[osis-core] OSIS_0105:19 Regexs

Sat, 06 Apr 2002 13:55:33 -0500

Guys,

Just to be consistent,

The regex stuff from yesterday, nothing new:

1. Regexs:

Generally see: http://www.w3.org/TR/xmlschema-2/#regexs

ReferenceType

Now reads: ([^.]+)((.[^.]+){0,})?

Note that "^" begins a negative character group.

Note that the "." character in XML Schema is the equivalent of: [^\n\r] 
: any character except newline

So, [^.] means only newline (excludes all other characters)

Or more formally from the standard:

[Definition:]   A * negative character group* is a ·positive character 
group· <http://www.w3.org/TR/xmlschema-2/#dt-poschargroup> preceded by 
the |^| character. For all ·positive character group· 
<http://www.w3.org/TR/xmlschema-2/#dt-poschargroup> s /P /, ^/ P/ is a 
valid *negative character group*, and / C(^P)/ contains all XML 
characters that are /not/ in /C(P)/ .

*Negative Character Group*
|[15]   | | negCharGroup| |   ::=   | |'^' posCharGroup 
<http://www.w3.org/TR/xmlschema-2/#nt-posCharGroup> |

I assume the intent of the expression is:

1. Any legal namestart character, followed by,
2. Any legal name character, followed by,
3. literal "." character, followed by
4. one or more groups of legal name characters separated by a literal "."

If that is the case, I would suggest that we re-write ReferenceType to 
read:

([\i]([\c])*\.((\c)*\.)?

Note that \i = any legal initial name character, \c = an y legal name 
character, \. = literal "." or full stop

Additionally, since we have compScriptureReferenceType (I treat that 
regex below) not sure what ReferenceType is getting us in terms of 
validation? Structure of the references? Perhaps, would welcome some 
discussion on this and WorkType (next).

(BTW, schema regexs always match from the beginning of the line so no 
need to anchor.)

WorkType:

Now reads: ([^.]+(.[^.]+)

Same problems as above with "^" and invoking of literal full stop.

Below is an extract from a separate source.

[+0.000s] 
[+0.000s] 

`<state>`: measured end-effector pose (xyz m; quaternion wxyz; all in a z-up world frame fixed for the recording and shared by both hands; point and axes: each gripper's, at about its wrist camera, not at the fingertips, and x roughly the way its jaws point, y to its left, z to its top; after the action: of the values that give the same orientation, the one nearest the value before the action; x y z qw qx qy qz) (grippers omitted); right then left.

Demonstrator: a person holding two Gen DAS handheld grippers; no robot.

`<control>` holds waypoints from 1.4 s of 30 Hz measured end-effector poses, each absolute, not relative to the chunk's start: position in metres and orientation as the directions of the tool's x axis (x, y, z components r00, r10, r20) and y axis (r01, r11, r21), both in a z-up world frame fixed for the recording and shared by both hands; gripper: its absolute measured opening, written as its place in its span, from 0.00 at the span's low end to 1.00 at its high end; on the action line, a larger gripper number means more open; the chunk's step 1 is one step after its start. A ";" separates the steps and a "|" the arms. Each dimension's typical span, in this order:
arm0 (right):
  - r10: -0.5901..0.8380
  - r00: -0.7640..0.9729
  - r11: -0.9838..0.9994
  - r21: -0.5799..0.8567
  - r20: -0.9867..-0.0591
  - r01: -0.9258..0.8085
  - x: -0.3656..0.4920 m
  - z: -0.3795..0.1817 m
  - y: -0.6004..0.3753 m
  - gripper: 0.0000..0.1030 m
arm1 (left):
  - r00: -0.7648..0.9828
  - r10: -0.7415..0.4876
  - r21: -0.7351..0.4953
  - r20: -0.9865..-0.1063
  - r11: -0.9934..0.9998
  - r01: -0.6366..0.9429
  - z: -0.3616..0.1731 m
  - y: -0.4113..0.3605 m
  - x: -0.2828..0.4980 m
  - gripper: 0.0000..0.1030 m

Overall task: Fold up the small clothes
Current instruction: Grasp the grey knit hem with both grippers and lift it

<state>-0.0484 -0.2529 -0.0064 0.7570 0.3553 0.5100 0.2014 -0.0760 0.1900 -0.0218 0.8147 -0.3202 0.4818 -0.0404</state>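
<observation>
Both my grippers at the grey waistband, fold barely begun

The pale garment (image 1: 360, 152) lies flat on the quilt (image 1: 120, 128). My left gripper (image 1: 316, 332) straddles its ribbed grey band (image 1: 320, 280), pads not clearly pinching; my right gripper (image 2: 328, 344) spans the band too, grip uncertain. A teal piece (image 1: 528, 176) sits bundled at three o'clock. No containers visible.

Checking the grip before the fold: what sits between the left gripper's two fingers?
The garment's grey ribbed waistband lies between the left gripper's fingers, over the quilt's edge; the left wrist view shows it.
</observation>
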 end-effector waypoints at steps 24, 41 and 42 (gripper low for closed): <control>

Is the intent of this expression the same as ReferenceType?

In other words to:

1. Any legal namestart character, followed by,
2. Any legal name character, followed by,
3. literal "." character, followed by
4. one or more groups of legal name characters separated by a literal "."

if so, why would I want both of them? For that matter, the more I think 
about it, I am not sure what function either one would serve, at least 
in light of our not declaring a set of references to other works.

Suggestion: Why not settle on an outside reference pointer that 
subclasses xs:string the way we have for enumerated values on 
attributes. You can at this point declare whatever other pointers you 
like, but prepend "x-" to them? That would allow us to later (probably 
by the Fall release of translator and publisher modules, to declare 
references like compScriptureReferenceType that provide validation of at 
least part of the reference?

compScriptureReferenceType:

Now reads (in part) ((...All Book Names...))((.[^.]+){0,}))?

Same problems as above with "^" and invoking of literal full stop.

In other words to:

1. Book Name, followed by
2. literal "." character, followed by
3. any digit or letter (one or more) (question, do we need letter for 
some Bible references?), followed by
4. literal "." character, followed by
5. any digit or letter (one or more) (question, do we need letter for 
some Bible references?), followed by (optional)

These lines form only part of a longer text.